Vietnamese Abstractive Summarization using pre-trained BERT models.
This code is for experiments from the paper which is accepted by ICIC-ELB in May 2023.
Title: EXPLORING ABSTRACTIVE SUMMARIZATION METHODS FOR VIETNAMESE USING PRE-TRAINED BERT MODELS Authors: Duy Hieu Nguyen, Trong Nghia Hoang, Dien Dinh and Long H.B. Nguyen. Link: http://www.icicelb.org/ellb/contents/2023/11/elb-14-11-04.pdf
We release this code to motivate further research on Vietnamese Abstractive Summarization tasks.

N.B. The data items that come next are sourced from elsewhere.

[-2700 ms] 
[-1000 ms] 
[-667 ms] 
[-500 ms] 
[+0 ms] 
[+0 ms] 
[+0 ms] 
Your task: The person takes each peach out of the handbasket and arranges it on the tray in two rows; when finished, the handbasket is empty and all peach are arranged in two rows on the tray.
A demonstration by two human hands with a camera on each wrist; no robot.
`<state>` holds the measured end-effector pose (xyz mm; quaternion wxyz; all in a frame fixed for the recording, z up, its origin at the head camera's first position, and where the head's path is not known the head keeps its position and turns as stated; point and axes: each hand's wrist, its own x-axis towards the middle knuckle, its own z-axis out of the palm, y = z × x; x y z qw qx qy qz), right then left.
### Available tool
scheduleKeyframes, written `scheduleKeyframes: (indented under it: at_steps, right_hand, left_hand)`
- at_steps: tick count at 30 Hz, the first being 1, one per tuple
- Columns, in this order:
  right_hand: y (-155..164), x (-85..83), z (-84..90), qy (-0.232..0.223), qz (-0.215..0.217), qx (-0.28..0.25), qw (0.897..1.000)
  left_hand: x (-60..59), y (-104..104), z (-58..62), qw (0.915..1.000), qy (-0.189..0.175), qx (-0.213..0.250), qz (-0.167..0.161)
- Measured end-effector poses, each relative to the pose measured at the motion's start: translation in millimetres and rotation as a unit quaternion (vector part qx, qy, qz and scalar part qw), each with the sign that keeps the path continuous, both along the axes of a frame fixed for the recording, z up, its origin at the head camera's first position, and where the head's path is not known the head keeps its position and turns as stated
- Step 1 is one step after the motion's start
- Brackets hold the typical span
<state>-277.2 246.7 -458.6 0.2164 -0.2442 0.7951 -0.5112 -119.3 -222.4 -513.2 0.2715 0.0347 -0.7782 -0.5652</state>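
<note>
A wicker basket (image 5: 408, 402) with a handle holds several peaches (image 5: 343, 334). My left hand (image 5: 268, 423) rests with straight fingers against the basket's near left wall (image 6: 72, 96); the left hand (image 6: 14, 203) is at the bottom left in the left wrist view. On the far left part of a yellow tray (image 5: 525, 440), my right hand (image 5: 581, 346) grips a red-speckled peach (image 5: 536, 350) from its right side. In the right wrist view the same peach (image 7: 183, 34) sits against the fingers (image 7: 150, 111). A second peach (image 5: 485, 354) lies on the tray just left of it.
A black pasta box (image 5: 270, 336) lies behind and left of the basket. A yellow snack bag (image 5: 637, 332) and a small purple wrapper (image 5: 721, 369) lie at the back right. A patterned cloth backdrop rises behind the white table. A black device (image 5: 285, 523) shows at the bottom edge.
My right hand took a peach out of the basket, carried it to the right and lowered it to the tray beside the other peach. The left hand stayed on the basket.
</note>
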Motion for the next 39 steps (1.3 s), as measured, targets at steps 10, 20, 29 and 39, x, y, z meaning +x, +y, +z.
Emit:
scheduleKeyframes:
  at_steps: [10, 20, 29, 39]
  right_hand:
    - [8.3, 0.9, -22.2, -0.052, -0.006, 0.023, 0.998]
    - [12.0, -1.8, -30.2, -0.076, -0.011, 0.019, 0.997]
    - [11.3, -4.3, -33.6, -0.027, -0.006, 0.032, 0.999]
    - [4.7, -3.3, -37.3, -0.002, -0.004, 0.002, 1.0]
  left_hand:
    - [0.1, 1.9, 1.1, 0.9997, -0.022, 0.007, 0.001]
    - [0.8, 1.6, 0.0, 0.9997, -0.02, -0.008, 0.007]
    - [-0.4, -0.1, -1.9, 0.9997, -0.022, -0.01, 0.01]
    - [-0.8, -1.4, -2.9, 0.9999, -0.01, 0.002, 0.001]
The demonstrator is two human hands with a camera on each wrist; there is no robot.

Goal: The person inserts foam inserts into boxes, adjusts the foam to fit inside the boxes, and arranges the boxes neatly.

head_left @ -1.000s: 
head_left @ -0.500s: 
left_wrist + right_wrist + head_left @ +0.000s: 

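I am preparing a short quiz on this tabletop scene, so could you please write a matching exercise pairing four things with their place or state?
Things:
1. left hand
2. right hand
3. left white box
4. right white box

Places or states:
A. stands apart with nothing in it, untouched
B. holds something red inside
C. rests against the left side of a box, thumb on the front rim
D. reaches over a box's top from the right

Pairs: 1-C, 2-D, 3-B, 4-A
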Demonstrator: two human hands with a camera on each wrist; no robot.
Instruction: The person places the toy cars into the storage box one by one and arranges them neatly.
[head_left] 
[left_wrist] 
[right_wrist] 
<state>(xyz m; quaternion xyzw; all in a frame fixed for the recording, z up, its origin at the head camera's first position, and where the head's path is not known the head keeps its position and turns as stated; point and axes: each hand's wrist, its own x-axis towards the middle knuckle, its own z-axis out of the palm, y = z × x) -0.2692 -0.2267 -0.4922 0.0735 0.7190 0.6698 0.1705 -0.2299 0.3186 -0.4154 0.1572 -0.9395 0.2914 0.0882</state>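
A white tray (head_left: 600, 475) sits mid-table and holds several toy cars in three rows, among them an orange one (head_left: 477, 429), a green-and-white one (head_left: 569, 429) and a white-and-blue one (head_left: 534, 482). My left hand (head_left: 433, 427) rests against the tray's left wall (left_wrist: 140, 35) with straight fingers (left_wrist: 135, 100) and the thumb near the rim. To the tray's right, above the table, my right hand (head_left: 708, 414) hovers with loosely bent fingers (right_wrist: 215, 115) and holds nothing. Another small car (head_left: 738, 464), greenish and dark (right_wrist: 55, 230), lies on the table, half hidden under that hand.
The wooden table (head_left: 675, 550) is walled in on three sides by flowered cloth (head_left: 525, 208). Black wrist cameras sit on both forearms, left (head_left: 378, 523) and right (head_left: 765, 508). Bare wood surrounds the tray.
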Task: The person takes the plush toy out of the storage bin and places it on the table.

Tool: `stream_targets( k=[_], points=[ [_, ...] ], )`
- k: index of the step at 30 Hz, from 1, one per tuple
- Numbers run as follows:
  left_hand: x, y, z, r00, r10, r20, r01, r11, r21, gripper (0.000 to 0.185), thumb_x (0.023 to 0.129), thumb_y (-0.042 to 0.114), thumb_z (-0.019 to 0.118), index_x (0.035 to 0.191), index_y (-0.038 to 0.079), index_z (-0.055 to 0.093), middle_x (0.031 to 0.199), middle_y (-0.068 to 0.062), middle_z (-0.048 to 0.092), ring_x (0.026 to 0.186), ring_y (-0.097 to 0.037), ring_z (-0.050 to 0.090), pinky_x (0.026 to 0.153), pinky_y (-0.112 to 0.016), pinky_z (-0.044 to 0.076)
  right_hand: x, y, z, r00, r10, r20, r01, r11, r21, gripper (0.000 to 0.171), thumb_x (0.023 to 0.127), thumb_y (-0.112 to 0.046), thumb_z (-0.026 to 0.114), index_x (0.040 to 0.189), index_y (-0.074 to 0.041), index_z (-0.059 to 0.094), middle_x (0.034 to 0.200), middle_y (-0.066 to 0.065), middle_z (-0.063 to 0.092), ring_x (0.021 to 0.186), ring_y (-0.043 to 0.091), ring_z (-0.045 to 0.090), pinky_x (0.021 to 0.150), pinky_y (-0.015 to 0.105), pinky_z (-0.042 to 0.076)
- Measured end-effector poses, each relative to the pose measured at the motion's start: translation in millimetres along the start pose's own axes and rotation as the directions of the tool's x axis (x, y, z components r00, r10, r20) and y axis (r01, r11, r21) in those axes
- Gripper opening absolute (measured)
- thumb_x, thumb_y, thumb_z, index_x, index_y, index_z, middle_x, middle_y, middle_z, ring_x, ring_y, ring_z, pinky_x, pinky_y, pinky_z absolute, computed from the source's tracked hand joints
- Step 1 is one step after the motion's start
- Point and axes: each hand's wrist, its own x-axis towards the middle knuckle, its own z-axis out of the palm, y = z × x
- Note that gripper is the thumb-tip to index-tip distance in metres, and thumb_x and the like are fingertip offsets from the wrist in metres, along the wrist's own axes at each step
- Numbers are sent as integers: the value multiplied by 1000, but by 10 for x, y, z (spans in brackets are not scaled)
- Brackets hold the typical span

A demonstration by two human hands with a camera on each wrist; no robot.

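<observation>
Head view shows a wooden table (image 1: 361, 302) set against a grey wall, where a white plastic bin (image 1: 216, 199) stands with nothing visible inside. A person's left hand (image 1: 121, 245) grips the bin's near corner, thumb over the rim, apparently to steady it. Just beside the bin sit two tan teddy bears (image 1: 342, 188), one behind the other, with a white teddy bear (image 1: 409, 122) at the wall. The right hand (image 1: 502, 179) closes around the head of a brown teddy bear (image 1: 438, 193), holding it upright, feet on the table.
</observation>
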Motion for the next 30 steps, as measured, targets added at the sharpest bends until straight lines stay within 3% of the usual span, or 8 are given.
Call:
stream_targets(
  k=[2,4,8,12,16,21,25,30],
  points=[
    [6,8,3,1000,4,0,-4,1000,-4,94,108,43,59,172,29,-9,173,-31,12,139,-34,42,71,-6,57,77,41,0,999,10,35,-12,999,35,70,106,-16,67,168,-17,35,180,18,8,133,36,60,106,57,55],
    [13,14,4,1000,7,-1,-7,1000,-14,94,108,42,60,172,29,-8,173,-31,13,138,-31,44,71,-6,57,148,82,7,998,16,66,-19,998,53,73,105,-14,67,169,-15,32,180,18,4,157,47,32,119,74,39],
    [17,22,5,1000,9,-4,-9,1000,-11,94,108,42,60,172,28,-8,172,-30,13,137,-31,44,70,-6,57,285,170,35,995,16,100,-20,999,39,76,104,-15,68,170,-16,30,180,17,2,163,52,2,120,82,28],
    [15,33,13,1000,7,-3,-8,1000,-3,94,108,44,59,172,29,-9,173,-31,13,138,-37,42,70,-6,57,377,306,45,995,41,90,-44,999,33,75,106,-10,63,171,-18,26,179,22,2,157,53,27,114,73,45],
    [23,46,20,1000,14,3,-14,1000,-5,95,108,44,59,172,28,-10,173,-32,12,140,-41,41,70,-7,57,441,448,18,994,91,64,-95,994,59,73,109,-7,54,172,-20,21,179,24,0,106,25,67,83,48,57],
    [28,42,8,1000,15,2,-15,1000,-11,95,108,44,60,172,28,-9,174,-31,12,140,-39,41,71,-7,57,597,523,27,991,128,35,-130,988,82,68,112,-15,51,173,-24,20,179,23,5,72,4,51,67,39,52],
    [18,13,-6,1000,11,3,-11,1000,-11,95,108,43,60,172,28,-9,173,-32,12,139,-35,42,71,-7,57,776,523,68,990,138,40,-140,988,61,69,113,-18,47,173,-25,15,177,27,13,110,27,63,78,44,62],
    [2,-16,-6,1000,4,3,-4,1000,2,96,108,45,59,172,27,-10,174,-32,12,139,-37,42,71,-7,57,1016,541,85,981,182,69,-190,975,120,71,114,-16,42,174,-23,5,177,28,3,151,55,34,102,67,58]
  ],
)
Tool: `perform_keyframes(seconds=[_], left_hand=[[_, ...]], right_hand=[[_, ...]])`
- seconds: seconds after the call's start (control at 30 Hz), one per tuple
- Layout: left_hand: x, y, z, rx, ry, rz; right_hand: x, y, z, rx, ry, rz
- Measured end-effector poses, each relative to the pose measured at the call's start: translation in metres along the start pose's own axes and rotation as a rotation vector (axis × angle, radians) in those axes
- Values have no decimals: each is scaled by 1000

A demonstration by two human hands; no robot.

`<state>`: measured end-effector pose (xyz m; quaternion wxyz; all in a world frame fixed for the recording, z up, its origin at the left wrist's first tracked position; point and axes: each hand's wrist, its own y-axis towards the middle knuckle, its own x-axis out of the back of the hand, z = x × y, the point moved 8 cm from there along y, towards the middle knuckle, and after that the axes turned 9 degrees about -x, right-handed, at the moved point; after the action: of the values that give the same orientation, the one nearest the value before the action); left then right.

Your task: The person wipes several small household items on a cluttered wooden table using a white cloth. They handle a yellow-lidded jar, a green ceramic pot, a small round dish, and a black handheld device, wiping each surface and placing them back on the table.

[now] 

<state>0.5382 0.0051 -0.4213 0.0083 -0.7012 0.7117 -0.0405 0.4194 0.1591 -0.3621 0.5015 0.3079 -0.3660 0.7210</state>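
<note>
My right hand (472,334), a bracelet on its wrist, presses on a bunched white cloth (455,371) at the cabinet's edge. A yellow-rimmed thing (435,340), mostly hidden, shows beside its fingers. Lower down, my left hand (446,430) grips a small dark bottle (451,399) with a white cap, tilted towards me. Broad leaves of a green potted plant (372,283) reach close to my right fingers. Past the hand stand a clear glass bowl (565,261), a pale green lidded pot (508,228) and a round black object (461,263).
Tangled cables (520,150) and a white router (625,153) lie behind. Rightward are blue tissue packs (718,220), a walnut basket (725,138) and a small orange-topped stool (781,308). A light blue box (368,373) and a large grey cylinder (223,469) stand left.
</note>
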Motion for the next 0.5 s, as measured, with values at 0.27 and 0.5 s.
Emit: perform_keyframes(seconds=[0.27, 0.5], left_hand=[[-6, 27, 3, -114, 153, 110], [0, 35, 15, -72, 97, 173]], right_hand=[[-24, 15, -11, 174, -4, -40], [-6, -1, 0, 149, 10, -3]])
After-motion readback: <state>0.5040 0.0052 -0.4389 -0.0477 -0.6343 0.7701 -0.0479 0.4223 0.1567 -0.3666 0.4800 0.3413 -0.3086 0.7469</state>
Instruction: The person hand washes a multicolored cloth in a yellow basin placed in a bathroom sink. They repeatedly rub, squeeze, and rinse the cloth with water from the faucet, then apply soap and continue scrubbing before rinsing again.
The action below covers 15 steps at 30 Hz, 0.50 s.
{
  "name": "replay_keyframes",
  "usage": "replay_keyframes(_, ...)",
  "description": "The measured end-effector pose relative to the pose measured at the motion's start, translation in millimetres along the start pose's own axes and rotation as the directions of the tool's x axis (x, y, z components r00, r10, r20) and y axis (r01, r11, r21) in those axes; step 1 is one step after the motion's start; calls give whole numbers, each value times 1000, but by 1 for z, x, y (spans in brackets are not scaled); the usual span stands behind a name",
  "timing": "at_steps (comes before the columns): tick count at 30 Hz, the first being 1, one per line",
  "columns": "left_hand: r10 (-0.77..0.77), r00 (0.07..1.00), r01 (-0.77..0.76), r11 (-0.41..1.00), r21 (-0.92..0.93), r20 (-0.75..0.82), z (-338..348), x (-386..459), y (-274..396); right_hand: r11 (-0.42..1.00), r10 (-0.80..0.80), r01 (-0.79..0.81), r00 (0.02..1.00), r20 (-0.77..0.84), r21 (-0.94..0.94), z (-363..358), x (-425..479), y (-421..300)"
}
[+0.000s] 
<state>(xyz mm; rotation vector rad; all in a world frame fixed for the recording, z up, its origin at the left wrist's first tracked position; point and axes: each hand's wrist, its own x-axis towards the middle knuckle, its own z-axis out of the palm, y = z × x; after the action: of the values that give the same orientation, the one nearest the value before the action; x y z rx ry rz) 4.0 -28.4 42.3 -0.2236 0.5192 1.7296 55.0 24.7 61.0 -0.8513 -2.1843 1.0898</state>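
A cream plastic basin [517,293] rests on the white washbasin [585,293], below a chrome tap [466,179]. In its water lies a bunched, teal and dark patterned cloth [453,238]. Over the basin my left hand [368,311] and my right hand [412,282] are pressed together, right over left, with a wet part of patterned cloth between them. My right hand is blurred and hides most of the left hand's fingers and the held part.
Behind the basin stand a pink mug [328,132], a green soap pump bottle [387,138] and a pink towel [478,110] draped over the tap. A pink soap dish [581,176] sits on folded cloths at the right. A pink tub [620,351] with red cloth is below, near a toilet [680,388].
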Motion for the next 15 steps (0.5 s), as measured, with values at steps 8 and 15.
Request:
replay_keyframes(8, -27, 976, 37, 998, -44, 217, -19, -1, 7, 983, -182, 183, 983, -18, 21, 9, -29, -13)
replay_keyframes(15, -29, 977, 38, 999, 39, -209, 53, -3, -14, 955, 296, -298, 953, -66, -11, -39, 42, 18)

If you use this code for your work, please cite our paper with the following info:
Duy Hieu Nguyen, Trong Nghia Hoang, Dien Dinh and Long H.B. Nguyen. 2023. EXPLORING ABSTRACTIVE SUMMARIZATION METHODS FOR VIETNAMESE USING PRE-TRAINED BERT MODELS. In ICIC Express Letters Part B: Applications, Volume 14, Number 11, pages 1143-1151. DOI: 10.24507/icicelb.14.11.1143.
Credits:
- Some code are borrowed from the open source public implementation of using Transformer for Abstractive Summarization by brs1977 (https://github.com/brs1977/BERT-Transformer-for-Summarization)
- Raw dataset Wikilingual is downloaded at https://github.com/esdurmus/Wikilingua. The license is belong to the original authors.
- Raw dataset VietNews is downloaded at https://github.com/ThanhChinhBK/vietnews. The license is belong to the original authors.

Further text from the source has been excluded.